Assignment:
Search the entries below for the word "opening", then copy each line in which it is found.
[[ Recorded data, beginning ]]
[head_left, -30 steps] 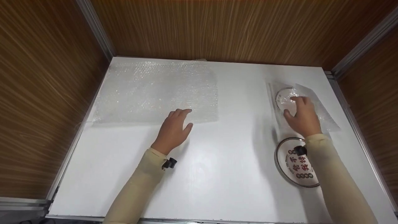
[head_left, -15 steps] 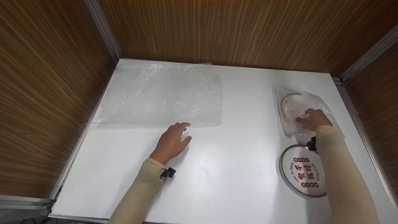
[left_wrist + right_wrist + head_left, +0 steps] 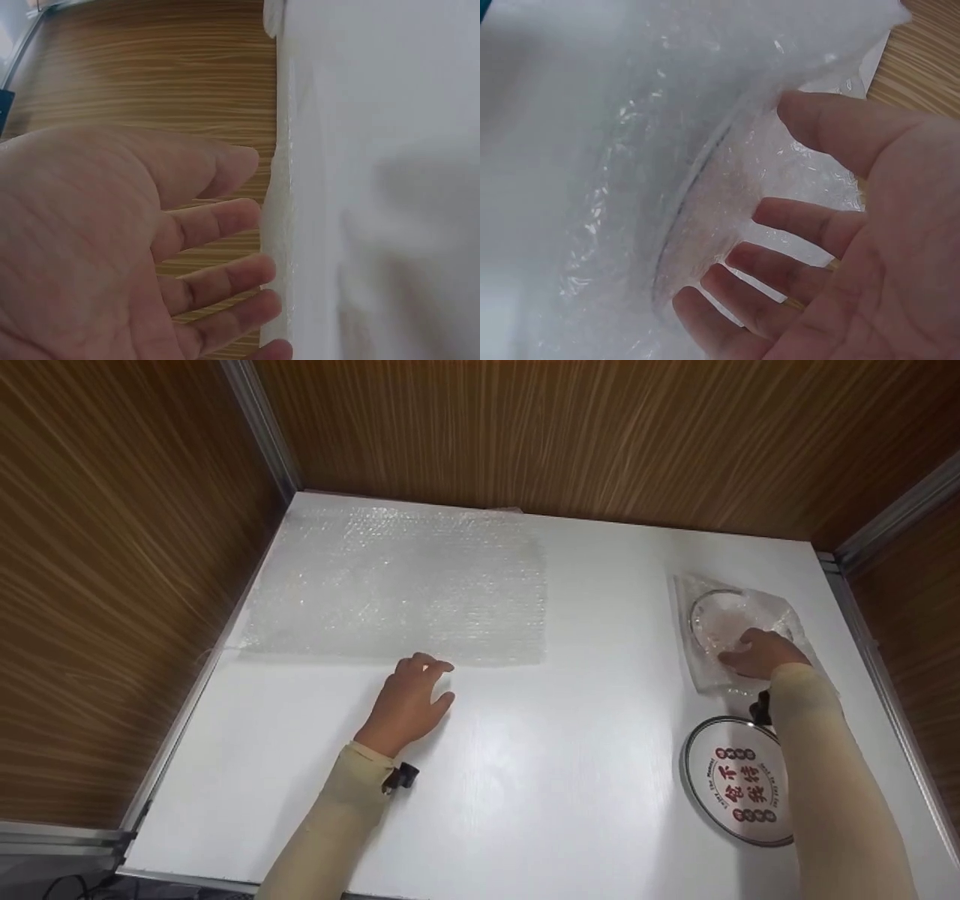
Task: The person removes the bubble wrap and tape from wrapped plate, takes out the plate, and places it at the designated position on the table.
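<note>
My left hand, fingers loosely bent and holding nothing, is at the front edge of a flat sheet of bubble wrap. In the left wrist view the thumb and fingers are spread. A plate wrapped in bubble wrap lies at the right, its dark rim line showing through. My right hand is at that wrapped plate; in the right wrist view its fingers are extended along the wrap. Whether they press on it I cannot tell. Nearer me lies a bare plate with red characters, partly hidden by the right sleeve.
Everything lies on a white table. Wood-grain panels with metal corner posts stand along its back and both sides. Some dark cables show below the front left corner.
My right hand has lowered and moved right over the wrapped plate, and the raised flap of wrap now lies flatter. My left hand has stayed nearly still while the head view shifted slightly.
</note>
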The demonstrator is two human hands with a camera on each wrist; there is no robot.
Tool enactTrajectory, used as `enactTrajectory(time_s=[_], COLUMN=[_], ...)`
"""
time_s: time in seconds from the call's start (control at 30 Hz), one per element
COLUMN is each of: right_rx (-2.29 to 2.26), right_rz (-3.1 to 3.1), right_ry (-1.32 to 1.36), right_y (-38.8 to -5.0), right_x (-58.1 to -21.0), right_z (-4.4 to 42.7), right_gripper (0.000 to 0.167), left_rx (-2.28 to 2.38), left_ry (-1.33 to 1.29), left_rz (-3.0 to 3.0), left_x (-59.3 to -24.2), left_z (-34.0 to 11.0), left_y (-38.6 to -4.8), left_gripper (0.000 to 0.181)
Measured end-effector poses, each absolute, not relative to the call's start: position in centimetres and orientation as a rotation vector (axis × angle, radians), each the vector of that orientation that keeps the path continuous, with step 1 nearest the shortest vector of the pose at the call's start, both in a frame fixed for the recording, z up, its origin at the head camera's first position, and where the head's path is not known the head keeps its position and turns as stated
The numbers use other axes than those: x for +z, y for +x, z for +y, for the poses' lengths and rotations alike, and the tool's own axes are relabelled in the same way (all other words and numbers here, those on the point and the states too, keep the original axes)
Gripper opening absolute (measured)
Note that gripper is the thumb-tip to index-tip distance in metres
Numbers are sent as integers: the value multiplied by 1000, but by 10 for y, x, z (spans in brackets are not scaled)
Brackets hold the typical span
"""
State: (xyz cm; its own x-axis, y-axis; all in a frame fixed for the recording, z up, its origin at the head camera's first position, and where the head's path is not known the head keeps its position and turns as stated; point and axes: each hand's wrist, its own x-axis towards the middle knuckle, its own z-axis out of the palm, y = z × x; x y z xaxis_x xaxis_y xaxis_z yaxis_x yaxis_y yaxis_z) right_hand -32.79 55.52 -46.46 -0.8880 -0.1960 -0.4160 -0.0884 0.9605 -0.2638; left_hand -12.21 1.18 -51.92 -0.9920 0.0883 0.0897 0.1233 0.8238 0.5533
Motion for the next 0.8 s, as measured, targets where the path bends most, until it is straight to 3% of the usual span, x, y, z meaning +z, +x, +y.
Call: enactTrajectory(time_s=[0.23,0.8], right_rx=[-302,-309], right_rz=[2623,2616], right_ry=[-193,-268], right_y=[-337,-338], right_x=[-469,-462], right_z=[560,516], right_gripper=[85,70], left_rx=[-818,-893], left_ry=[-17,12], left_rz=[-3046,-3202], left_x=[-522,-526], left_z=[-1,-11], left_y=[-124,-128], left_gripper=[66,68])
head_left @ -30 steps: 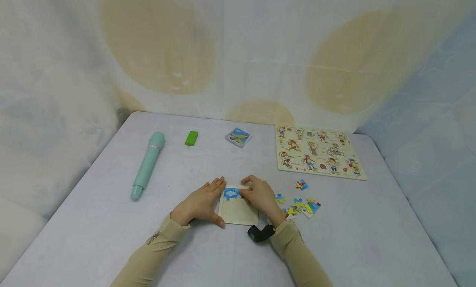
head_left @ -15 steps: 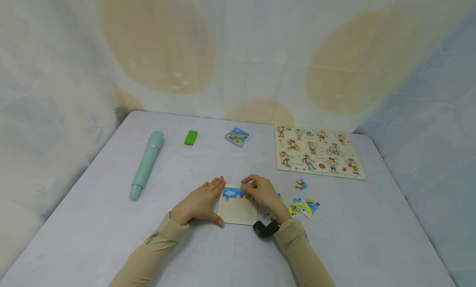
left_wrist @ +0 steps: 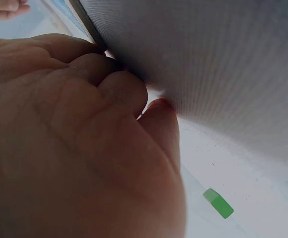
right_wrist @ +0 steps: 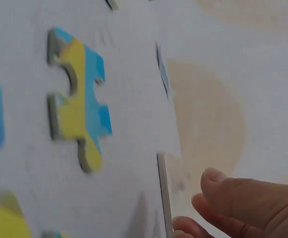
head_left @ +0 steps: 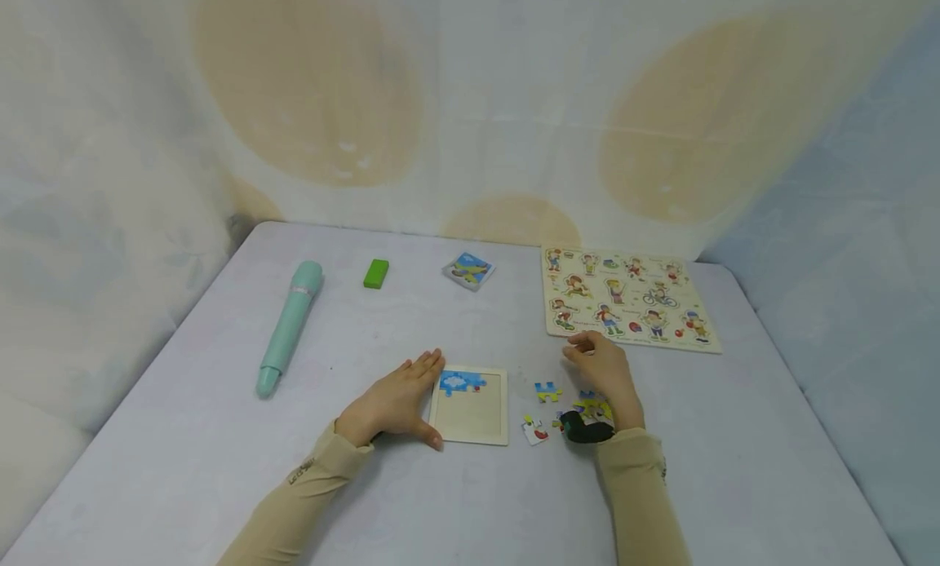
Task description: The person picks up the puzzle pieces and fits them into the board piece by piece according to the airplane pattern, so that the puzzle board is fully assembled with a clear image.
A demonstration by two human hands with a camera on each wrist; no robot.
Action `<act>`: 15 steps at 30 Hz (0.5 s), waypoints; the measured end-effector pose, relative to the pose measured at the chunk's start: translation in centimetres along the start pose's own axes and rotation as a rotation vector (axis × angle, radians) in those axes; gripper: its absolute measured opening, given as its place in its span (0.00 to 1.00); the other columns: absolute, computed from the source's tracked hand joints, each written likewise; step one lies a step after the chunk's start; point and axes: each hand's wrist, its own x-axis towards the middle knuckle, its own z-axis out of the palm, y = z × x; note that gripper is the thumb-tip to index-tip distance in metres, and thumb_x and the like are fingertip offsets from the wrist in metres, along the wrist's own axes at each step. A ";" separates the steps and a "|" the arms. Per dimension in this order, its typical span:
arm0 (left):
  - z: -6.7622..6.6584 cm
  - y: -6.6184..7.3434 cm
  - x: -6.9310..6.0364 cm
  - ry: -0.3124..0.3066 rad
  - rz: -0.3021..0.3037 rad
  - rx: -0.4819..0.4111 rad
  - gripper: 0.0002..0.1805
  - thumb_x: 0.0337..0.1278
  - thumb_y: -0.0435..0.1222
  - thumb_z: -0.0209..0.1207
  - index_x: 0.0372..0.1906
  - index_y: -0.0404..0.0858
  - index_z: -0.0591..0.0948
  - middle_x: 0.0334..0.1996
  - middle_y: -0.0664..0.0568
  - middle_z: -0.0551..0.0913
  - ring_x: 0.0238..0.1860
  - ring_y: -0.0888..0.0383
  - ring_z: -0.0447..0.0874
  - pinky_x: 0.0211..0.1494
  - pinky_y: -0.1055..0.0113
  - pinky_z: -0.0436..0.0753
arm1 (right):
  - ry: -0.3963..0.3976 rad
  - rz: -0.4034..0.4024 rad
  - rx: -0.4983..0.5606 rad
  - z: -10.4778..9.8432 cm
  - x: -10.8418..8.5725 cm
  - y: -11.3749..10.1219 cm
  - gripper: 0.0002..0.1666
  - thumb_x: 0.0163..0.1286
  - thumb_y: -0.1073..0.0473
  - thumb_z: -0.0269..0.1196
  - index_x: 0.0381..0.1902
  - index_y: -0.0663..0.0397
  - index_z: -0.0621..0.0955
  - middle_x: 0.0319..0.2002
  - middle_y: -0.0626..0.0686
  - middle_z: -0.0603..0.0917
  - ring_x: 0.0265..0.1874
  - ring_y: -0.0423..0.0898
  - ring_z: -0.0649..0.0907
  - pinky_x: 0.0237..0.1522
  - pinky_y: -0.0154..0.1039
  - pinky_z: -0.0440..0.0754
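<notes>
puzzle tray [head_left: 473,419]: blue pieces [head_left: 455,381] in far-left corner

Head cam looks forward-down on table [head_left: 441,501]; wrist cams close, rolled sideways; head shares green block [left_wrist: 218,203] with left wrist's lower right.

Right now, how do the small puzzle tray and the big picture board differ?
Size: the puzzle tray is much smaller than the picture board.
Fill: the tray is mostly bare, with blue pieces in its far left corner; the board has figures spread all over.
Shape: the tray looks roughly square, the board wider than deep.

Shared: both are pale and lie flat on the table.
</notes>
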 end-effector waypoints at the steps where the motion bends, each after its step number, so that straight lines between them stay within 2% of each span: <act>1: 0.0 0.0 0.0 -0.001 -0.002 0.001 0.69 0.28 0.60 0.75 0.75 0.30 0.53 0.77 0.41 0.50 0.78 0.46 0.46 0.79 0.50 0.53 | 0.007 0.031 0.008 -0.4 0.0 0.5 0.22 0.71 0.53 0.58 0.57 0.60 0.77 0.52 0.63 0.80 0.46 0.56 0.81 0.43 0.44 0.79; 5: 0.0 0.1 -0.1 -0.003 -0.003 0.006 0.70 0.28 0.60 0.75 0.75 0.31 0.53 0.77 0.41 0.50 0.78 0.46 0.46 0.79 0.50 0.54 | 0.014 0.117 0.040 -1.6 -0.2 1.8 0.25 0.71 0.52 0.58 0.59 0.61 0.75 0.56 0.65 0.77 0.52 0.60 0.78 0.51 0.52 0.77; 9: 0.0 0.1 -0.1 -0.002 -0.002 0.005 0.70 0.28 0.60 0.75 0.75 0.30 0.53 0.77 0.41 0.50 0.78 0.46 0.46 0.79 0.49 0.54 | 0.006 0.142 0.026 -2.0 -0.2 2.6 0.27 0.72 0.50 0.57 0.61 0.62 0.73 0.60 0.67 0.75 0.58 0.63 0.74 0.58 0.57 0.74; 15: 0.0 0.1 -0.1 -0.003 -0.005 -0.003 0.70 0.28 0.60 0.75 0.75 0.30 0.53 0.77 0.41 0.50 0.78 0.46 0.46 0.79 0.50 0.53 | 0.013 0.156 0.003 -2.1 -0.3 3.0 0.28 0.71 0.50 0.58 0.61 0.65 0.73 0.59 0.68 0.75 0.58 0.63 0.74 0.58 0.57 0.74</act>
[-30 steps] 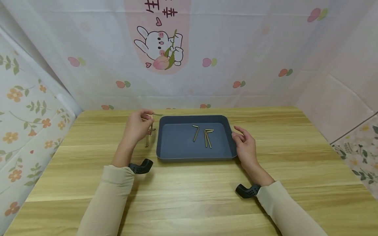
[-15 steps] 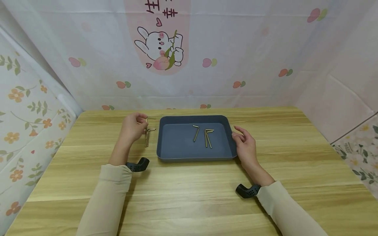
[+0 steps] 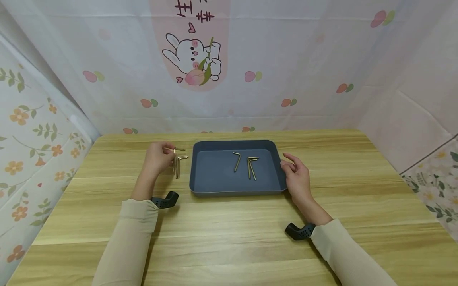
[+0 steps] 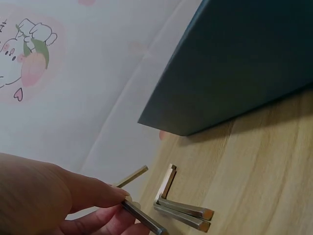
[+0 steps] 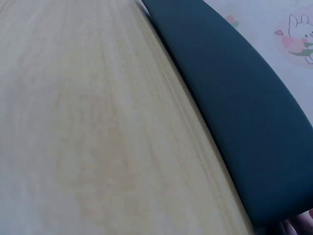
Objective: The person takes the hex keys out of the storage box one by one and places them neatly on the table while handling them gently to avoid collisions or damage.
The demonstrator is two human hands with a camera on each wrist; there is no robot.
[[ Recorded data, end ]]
Response to this task:
Gripper opening absolute (measured)
Action `<act>`: 15 steps at 30 Hz (0.5 s), waypoints; the measured end-effector pose, relative to the pose measured at the chunk's start: translation in centimetres along the start pose's own axes and rotation as a rotation vector (axis × angle, radians) in those axes; gripper: its absolute measured opening, given as its place in its span (0.00 to 1.00); the other columns: absolute, computed from the source's tracked hand joints, each written likewise; step one lies a step after the chunk's start; point and axes: each hand's wrist, its own x-axis towards the middle knuckle, its own z-axis out of the palm, y = z × x; note that gripper is the thumb-tip to index-tip distance in metres, and thumb_x and the like are fingertip offsets from the wrist in metres, along the wrist's own axes at each step. A ";" separates the steps and a "|" the arms. Per dimension in this order, its typical span:

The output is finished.